# How to complete this task
Your task is to copy the data exactly while leaving out every picture.

# Data shown
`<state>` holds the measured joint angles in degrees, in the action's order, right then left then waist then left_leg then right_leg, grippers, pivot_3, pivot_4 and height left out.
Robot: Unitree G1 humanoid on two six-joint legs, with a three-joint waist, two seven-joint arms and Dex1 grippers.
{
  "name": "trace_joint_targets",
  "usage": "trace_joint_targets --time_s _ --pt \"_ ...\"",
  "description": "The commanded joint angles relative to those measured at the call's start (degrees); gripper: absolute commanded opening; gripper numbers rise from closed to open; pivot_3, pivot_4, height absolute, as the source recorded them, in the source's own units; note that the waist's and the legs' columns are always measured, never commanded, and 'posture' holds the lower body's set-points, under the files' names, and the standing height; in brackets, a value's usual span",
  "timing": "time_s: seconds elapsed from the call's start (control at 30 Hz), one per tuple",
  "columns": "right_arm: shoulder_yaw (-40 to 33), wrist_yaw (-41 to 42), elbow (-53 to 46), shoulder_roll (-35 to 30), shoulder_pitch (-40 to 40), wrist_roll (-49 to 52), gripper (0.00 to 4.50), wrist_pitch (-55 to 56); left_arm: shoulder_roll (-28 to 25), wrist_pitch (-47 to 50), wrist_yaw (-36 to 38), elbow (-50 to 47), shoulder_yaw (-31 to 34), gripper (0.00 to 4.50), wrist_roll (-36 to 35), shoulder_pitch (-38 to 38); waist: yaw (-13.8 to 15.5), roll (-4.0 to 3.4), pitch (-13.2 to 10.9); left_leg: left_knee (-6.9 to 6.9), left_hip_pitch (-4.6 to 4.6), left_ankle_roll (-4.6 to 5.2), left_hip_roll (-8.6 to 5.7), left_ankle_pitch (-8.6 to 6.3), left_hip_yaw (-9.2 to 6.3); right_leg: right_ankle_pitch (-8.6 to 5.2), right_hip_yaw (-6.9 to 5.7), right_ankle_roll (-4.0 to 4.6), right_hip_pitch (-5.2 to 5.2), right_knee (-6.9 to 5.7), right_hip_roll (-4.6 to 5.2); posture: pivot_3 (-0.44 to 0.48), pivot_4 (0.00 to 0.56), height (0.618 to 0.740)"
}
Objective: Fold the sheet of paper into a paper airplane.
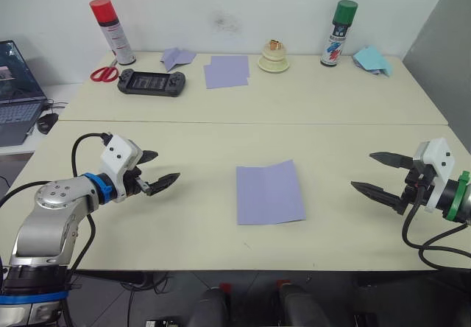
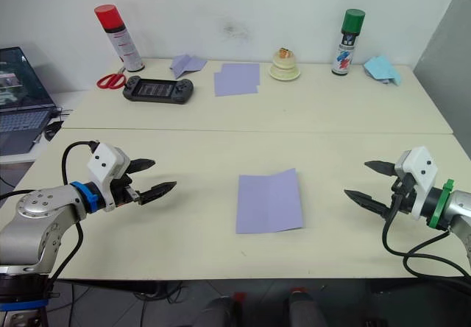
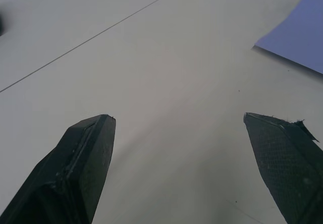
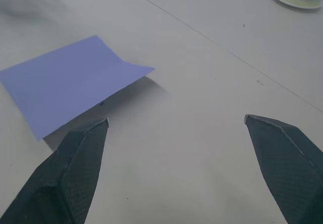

# Answer to the exercise
`<state>` holds the measured joint angles in degrees, in the action's order, right then left then waist then left_leg then right_leg, grippers, pivot_3, pivot_4 and height left out.
Robot: Unitree G1 humanoid on two six-joint legs, with a three-joint waist, two seven-joint arms and Dex1 grippers.
{
  "name": "trace_joint_targets",
  "usage": "trace_joint_targets --time_s _ --pt \"_ ...\"",
  "description": "The commanded joint angles relative to those measured at the call's start (degrees); gripper: absolute commanded opening; gripper numbers rise from closed to open; pivot_3, pivot_4, height absolute, as the source recorded them, in the source's own units; note that the waist's and the legs' columns are always measured, never commanded, and 'posture' holds the lower body's set-points, under the files' names, and the standing height; in brackets, a value's usual span",
  "timing": "time_s: seconds elapsed from the call's start (control at 30 Hz), one per tuple",
  "columns": "right_arm: shoulder_yaw (-40 to 33), wrist_yaw (-41 to 42), elbow (-53 to 46), shoulder_roll (-35 to 30), shoulder_pitch (-40 to 40), wrist_roll (-49 to 52), gripper (0.00 to 4.50), wrist_pitch (-55 to 56); left_arm: shoulder_roll (-28 to 25), wrist_pitch (-47 to 50), wrist_yaw (-36 to 38), elbow (-50 to 47), shoulder_yaw (-31 to 34), gripper (0.00 to 4.50), wrist_roll (-36 to 35), shoulder_pitch (-38 to 38); waist: yaw (-13.8 to 15.5), roll (-4.0 to 3.4), pitch (-13.2 to 10.9); left_leg: left_knee (-6.9 to 6.9), left_hip_pitch (-4.6 to 4.6), left_ankle_roll (-4.6 to 5.2), left_hip_roll (-8.6 to 5.7), left_ankle_pitch (-8.6 to 6.3), left_hip_yaw (-9.2 to 6.3); right_leg: right_ankle_pitch (-8.6 to 5.2), right_hip_yaw (-6.9 to 5.7), right_ankle_roll (-4.0 to 4.6), right_hip_pitch (-5.2 to 5.2), right_knee (-6.9 to 5.7), right_hip_roll (-4.6 to 5.2); posture: pivot_3 (-0.44 to 0.48), pivot_4 (0.00 to 0.56), height (0.618 to 0.740)"
}
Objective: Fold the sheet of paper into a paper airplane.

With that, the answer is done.